In its original form, it means that the instantaneous current, I, flowing
into
a capacitor, C, is proportional to the instantaneous rate-of-change of
the voltage across the capacitor.
In the transposed form that you presented, C = I * dT/dV, it means that
you can calculate the capacitance if you can simultaneously measure the
current and rate-of-change of voltage.
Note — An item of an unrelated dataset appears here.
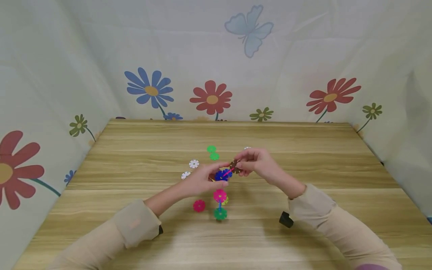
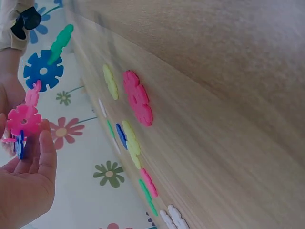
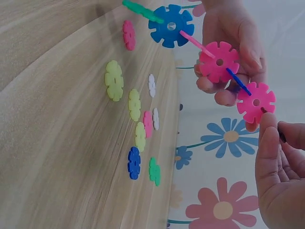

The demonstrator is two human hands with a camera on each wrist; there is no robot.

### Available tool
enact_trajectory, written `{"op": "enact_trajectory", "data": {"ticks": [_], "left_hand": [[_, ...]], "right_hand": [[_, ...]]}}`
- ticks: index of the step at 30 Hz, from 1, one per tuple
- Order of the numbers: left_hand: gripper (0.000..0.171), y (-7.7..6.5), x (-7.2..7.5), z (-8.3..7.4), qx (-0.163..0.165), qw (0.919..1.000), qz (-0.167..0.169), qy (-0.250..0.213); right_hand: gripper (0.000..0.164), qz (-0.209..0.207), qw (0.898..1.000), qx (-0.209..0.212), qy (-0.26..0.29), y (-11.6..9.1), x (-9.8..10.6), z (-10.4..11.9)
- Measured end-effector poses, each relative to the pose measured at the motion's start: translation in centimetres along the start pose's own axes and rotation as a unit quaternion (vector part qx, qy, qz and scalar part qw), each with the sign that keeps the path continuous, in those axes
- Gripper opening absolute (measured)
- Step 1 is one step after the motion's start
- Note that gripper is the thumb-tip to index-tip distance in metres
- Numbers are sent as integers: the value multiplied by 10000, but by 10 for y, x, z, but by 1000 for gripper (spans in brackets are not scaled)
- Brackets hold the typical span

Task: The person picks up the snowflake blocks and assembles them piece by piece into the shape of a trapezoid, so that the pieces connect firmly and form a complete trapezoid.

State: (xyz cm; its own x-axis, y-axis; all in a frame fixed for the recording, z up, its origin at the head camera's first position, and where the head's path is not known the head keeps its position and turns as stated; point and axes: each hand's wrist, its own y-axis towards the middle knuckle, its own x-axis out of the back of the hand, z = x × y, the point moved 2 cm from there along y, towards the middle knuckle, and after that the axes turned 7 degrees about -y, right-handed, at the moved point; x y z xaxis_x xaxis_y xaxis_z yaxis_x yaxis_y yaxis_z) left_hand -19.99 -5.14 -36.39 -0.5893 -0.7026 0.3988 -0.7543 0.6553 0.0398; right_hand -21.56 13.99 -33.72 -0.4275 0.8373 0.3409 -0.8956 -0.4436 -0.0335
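A chain of interlocking notched plastic discs runs between the two hands: a green disc (image 3: 141, 10), a blue disc (image 3: 171, 26), a pink disc (image 3: 219, 62), a dark blue disc (image 3: 238, 82) and another pink disc (image 3: 256, 102). My left hand (image 1: 202, 180) holds the chain near its dark blue part, thumb and fingers on either side. At the far end my right hand (image 1: 258, 165) pinches a brown disc (image 1: 234, 167) against the end pink disc. Fingers mostly cover the brown disc in the right wrist view.
Loose discs lie flat on the wooden table (image 1: 135, 150): a red-pink disc (image 1: 199, 205), white discs (image 1: 194, 164), green discs (image 1: 211, 149), and several yellow ones, including one yellow disc (image 3: 114, 81). A flower-printed cloth (image 1: 189, 45) stands behind the table.
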Motion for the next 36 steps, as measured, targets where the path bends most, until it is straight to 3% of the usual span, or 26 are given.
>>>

Your wish to express the time
difference as
(t1 - t2) and the change of voltage as (v1 - v2) would only be valid in
the extremely simple case of a constant current and a linear rise of
voltage.
(It would certainly be a true use of the facts, but the exercise I think
you're
undertaking is trying to understand the application of calculus, and whereas
the
use of a straight line is part of the derivation of calculus, it is only the
derivation and once the limiting process of infinitesimal time has been
applied
the intention is that you should then work in a continuously changing world
and not a world of straight lines that you are trying to go back to.
By all means revert back to the straight line derivation of calculus to
remind
you what's going on, but don't stay trapped in there when trying to use
calculus.
|
|
|
|
|